A former SeaWorld trainer, John Hargrove, wrote an exposé of the park in his 2015 memoir Beneath the Surface: Killer Whales, SeaWorld and the Truth Beyond Blackfish. SeaWorld rebutted Hargrove’s stories of orcas being driven by cramped conditions to turn on their trainers, mother whales and their calves howling with distress as they were separated from each other, and orcas suffering sunburn from inadequate shade. However, as the Guardian reports, the damage from negative publicity had already been done: The park operator saw an 84 percent drop in profits during 2014-15.

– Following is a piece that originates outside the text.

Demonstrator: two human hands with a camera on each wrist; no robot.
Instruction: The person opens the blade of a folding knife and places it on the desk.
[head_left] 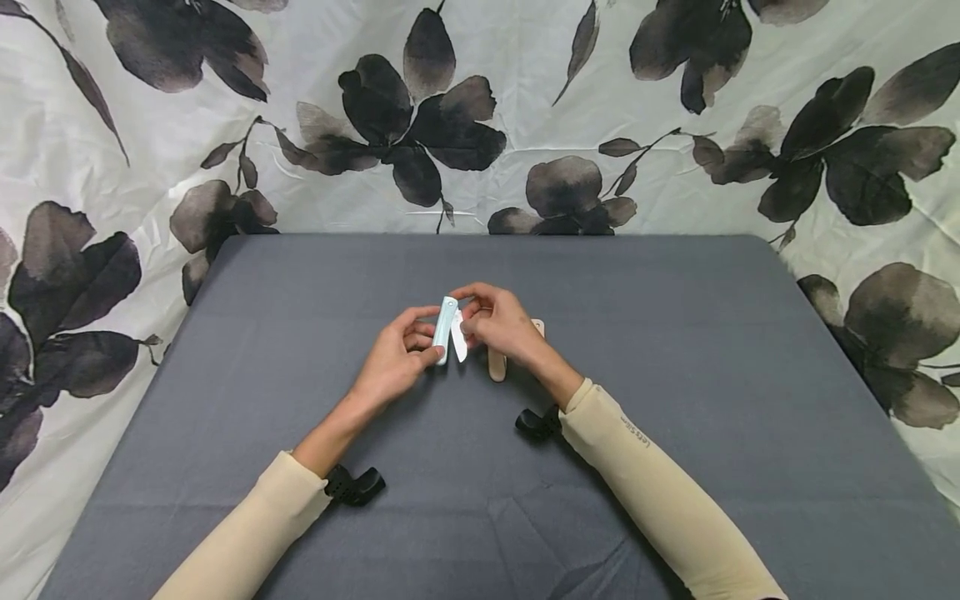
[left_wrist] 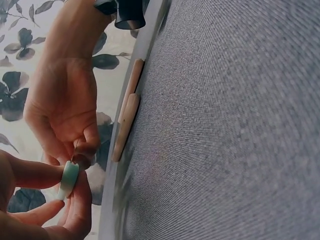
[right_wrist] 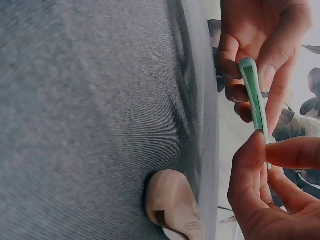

PETA welcomed today’s news in a statement from its president Ingrid E. Newkirk, who said: “SeaWorld has taken a step forward, but more must follow. For decades, orcas, dolphins, beluga whales, seals and many other animals have suffered in confinement at SeaWorld, and to do right by them now, SeaWorld must open its tanks to ocean sanctuaries so that these long-suffering animals can finally have some semblance of a life outside prison tanks.”

However, Manby addressed this in his op-ed, writing that sea creatures raised in captivity will likely die if released into the ocean. “No orca or dolphin born under human care has ever survived release into the wild. … For as long as they live, the orcas at SeaWorld will stay in our parks.”